Joho the Blog
An Entry from the Archives

« Dems raising less than Republicans, possibly because the Dems are spineless || Back to Blog | Artificial buzz »

November 13, 2005

Me in the Globe about Google Print and book metadata

This short piece in the Boston Globe Ideas section started out as an article about the Dewey Decimal system in the digital age, with Google Print as a hook. But the hook ate the fish. [Tags: EverythingIsMiscellaneous google GooglePrint metadata taxonomy]


Glenn Fleishman has a fascinating post about this very issue today. What a coincidence!

The question "What is a book?" just gets harder and harder the more you look at it. I'd interviewed a bunch of folks on this topic for the Globe piece, but it all got cut as my allotted length went from 1200 words to 750 due to reshuffling of ads or some such thing. (A good place to start: FRBR - Functional Requirements for Bibliographic Records.)
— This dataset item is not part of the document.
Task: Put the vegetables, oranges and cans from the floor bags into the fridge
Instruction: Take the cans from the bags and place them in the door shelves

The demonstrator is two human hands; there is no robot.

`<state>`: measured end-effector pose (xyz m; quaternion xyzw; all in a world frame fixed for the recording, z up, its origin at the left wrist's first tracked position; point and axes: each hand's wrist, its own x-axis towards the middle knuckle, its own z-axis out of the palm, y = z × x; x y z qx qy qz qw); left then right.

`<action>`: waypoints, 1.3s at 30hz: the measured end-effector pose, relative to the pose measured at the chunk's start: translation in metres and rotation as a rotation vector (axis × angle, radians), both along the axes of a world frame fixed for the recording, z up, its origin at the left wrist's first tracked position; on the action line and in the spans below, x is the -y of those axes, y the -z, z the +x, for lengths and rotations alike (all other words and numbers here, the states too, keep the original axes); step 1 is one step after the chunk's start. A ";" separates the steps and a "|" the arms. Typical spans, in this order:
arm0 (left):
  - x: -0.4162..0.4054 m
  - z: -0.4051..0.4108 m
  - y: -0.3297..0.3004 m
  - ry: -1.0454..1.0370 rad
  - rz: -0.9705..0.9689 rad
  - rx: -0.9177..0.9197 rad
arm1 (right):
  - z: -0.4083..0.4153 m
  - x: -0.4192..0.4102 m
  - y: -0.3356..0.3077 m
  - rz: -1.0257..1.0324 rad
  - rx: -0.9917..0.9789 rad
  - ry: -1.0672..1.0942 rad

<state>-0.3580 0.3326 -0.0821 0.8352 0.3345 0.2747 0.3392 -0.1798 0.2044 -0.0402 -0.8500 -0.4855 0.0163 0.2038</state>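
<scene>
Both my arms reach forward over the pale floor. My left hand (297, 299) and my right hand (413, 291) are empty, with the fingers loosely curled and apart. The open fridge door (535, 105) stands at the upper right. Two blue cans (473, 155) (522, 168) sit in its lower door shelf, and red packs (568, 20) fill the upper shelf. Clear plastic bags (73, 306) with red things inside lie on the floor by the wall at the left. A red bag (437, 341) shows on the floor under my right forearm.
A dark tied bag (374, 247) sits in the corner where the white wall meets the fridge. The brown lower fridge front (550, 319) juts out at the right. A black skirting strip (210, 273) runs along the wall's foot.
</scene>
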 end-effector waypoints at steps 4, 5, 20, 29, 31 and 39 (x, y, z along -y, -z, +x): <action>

Posted by D. Weinberger at November 13, 2005 12:24 PM


Comments

Really great article! As someone who has designed cataloging systems for digital libraries, I thought you did a nice job getting into the "dimensional paradox" of digital books (i.e., when a book can itself be thought of as a collection of data about the separate pages / chapters / etc that are traditionally only inside a book).

However, I do think that the "metadata" term over-complicates the article, which otherwise does a great job proving a simple explanation of a complicated topic.

Even if the metadata term has more to it than just being tech jargon, it's still a pretty convoluted way to think and talk about data (in general).

For example, you write:

"Second, we're going to need massive collections of metadata about each book."

Do you mean: data about data about each book? Or, just: data about each book?

(Sorry for being nitpicky--I have to talk with people about "metadata" all day...)

Personally, I think the metadata concept (as it's often used now) is wrongly tied to the physical, via the object concept (i.e., some data is contained as an object, and some data outside of that containment can be metadata on the object).

A digital book need not be an object (like a physical book), and this makes it elaborate to enforce it hasving an is-ness that is separate from some other-ness.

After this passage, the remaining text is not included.